Exercise details:
Skipping all images, output the listing word for word.

Dataset excerpt:
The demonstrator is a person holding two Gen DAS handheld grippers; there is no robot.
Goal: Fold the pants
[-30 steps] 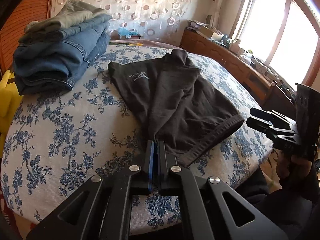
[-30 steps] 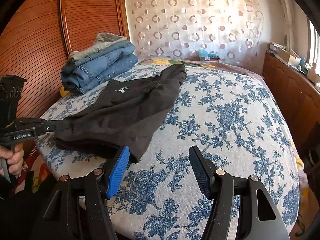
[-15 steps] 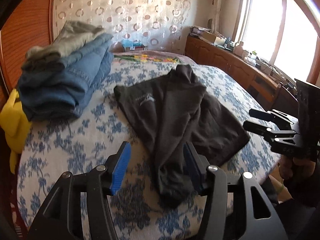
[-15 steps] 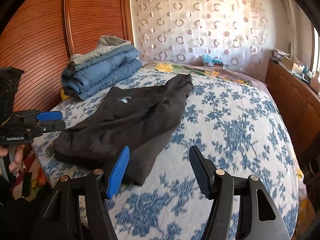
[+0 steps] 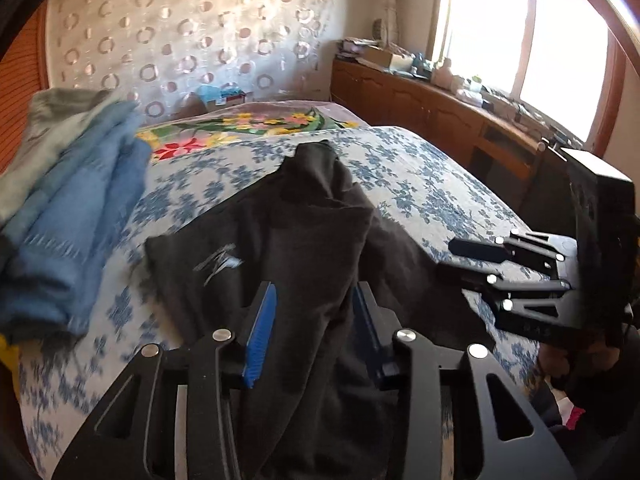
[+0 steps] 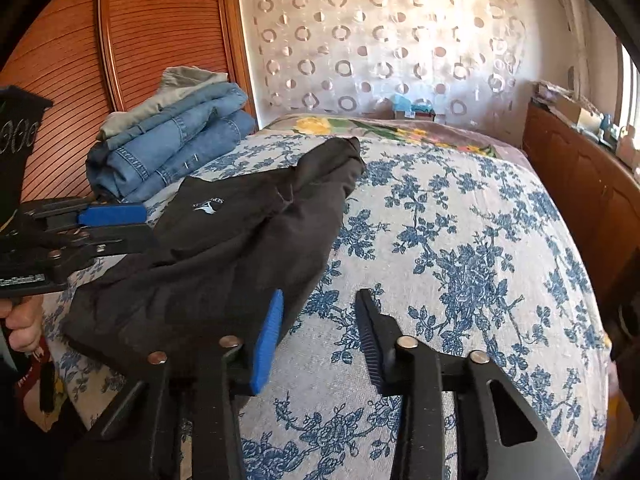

Result of the task:
The demonstrator is a person holding two Gen DAS handheld grippers; there is no robot.
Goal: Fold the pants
[-30 steps] 
[-30 steps] 
[-15 steps] 
[-15 steps] 
[+0 steps] 
[+0 steps] 

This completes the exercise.